# Large yield differences between wet and dry buds



## Chen (Dec 28, 2016)

The last few grows my wet yield and dry yield have varied wildly.

Three grows ago, my wet yield was 2,120g and my dry was 612g, or 29%.

Two grows ago, my wet yield was 2,025g and my dry was 779g or 39%.

Last grow it was 2,547g wet and 562g dry or 23%.

This grow it was a whopping 3,581g wet and only 735g dry..


Is it the buds or the drying..?

This time around, the humidity was around 75% and after a week the buds still felt wet so I turned on the AC to heat for a few hours.

The buds became noticeably dry, even brittle.

So, I sat them back in the 75% humidity room and they went back to feeling wet but the weight was the same..
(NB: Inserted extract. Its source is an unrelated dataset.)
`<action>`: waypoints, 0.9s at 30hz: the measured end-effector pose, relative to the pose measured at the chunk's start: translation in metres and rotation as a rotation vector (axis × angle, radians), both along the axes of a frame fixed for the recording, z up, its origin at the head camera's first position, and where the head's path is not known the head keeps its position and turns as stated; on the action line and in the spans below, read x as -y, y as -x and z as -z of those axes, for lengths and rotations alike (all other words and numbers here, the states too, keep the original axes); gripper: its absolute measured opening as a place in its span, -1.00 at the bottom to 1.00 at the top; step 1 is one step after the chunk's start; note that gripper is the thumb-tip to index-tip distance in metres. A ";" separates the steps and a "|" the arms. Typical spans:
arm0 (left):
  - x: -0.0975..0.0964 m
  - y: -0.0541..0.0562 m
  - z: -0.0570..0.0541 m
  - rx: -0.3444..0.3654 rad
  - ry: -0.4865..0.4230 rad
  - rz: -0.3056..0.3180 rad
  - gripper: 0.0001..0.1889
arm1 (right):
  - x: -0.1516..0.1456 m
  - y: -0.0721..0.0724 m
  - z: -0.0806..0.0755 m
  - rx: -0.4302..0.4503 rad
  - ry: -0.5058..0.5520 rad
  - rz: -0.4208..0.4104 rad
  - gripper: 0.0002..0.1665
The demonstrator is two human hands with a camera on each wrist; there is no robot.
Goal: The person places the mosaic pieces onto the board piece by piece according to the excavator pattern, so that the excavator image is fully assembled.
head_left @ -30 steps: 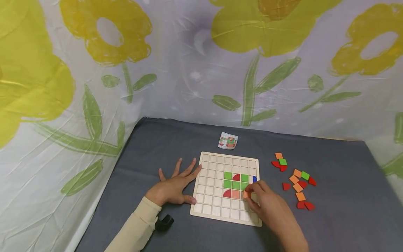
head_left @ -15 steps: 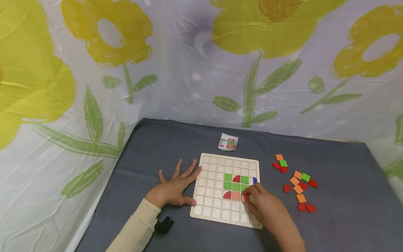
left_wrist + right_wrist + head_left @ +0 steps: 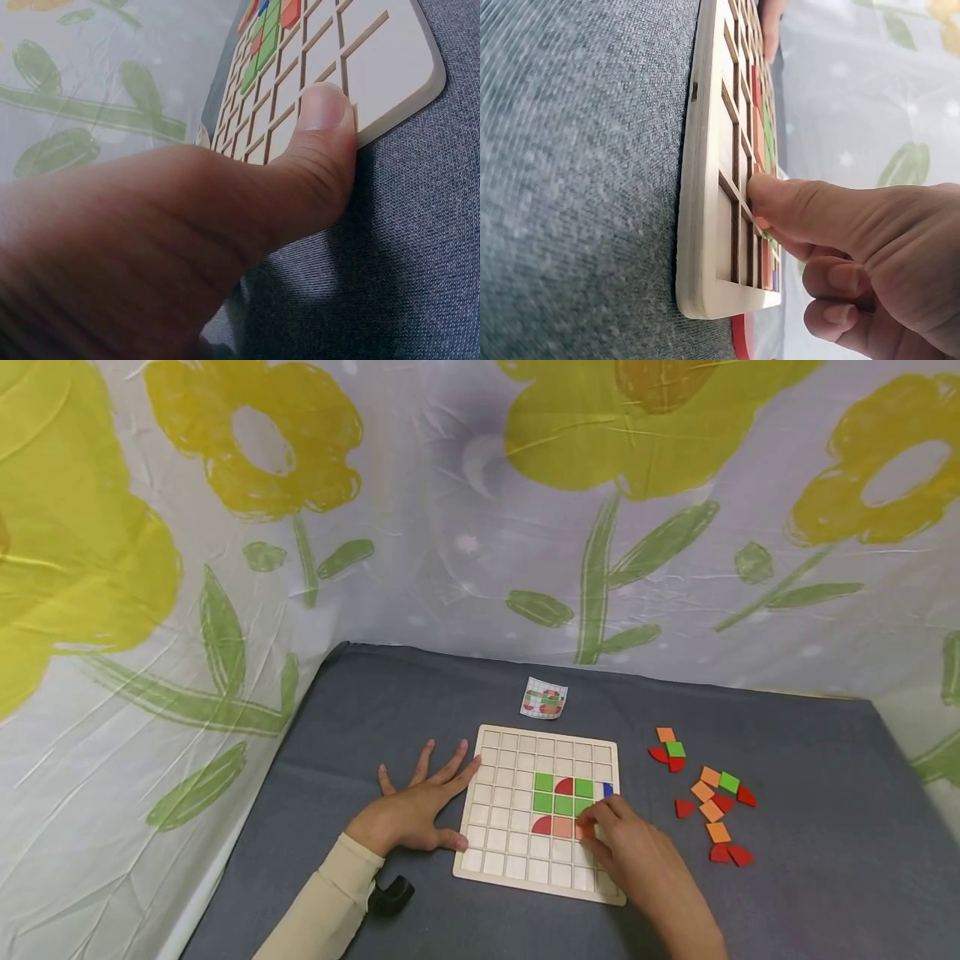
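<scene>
1. Left hand (image 3: 412,810): fingers spread wide, thumb resting on the left edge of my wooden grid board (image 3: 480,814), index fingertip touching the same edge further up. It grips nothing.
2. Right hand (image 3: 637,843): narrow, thumb and finger pinching an orange tile (image 3: 581,832) on the board, beside the orange square (image 3: 561,827) and just below a green tile (image 3: 582,807). My fingers cover most of it; can't tell if it's fully down in its cell.
3. Risk: tile sits crooked or rides up on a divider. Likely cause: pressing before its edges line up with the cell.
4. Risk: I knock the green tile or the blue piece (image 3: 607,789). Cause: my knuckles are very near both; a sideways lift could catch them.
5. Risk: board slides or twists. Cause: pushing hard on the right while my left only rests on the opposite edge.
6. Risk: wrong cell. Cause: my fingers hide part of that row, and the pattern card (image 3: 543,698) beyond the board is small, so squares are easy to miscount.
7. Risk: loose pieces (image 3: 717,832) right of the board get scattered. Cause: my right forearm swinging out too low.
</scene>
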State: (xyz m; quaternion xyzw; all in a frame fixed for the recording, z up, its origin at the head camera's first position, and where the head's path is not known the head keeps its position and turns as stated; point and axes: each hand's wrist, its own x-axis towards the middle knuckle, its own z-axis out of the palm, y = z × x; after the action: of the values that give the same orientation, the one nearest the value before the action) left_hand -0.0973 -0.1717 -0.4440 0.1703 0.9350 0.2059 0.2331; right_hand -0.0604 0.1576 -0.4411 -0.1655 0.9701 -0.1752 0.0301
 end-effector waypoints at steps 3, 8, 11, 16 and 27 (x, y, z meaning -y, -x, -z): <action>0.000 0.000 0.000 -0.005 -0.002 0.002 0.23 | 0.000 0.000 0.000 0.002 0.003 0.002 -0.76; 0.000 -0.001 0.001 -0.003 -0.002 0.003 0.24 | 0.001 0.000 0.001 0.005 0.010 0.006 -0.75; 0.000 0.000 0.001 0.000 -0.005 0.002 0.24 | 0.001 0.000 0.001 0.008 0.013 0.008 -0.75; 0.000 0.000 0.001 -0.001 -0.002 0.001 0.24 | -0.003 0.002 0.000 0.024 0.040 0.001 -0.75; -0.001 0.000 0.000 -0.006 0.006 0.004 0.23 | -0.039 0.005 -0.007 -0.072 0.059 0.153 -0.71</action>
State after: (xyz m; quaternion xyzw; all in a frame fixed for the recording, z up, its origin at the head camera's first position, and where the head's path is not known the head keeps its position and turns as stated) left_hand -0.0974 -0.1709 -0.4441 0.1722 0.9360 0.2020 0.2311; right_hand -0.0652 0.1970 -0.4342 -0.0981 0.9747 -0.1996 -0.0233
So, did I do something wrong with the drying? Could I have had a better yield? Or is it just how the buds turned out?

And if so.. why? The buds looks great! Thick and full of resin. Doesn't make sense.

Thanks for the help!


----------



## Lesso (Dec 28, 2016)

Same strain? Do you have hygrometers in your curing jars? Are you sampling between weighing?


----------



## Rosebud (Dec 28, 2016)

Are you growing the same strain?  I haven't weighed my harvest in a few years but I think mine was usually half dry from wet...  Bovida packs are nice for the cure.   Humidity may be a a factor.  If you over dry a jar and want to put humidity back in the jar, use a fan leaf from a growing plant. it is magic.. good luck chen.


----------



## umbra (Dec 28, 2016)

So you know...water weighs 8lbs/gal. Wet weight means diddley squat.


----------



## daftpunk (Dec 28, 2016)

sTRAIN DEPENDENT I HAVE GROWN CHEES THAT WHEN CHOPPED WET ONLY LOST 45-55% TO BEING DRY JUST VERY DENSE BUDS SAYING THAT OTHERS ARE MAINLY 65-70% OF WET WEIGHT ONCE DRY AND CURED.
dAFTPUNK.


----------



## Locked (Dec 28, 2016)

umbra said:


> So you know...water weighs 8lbs/gal. Wet weight means diddley squat.



:yeahthat:


I don't ever weigh my buds wet.


----------



## Lesso (Dec 28, 2016)

Hamster Lewis said:


> :yeahthat:
> 
> 
> I don't ever weigh my buds wet.



I used to... I dont see a point anymore. I only did it out of curiosity.


----------



## Surfer Joe (Dec 29, 2016)

Chen said:


> The last few grows my wet yield and dry yield have varied wildly.
> 
> Three grows ago, my wet yield was 2,120g and my dry was 612g, or 29%.
> 
> ...


The condition of the plants at harvest would be different if you cut them after watering or after lights out or on, etc. 
I harvested a plant when it hadn't been watered in 3 days and it dried out a lot faster than one I harvested soon after watering.


----------



## Kraven (Dec 29, 2016)

Wet weight is not a viable variable and has no place in the equation....it will return false information. I use a more standard measurement such as gram per watt or Oz per square foot. Peace


----------



## grass hopper (Dec 29, 2016)

i grew some blackberry dream recently. the buds were  the hardest, denses i ever grew. also by far the heaviest plants i ever grew..   dense = weight..


----------



## Chen (Dec 30, 2016)

Kraven said:


> Wet weight is not a viable variable and has no place in the equation....it will return false information.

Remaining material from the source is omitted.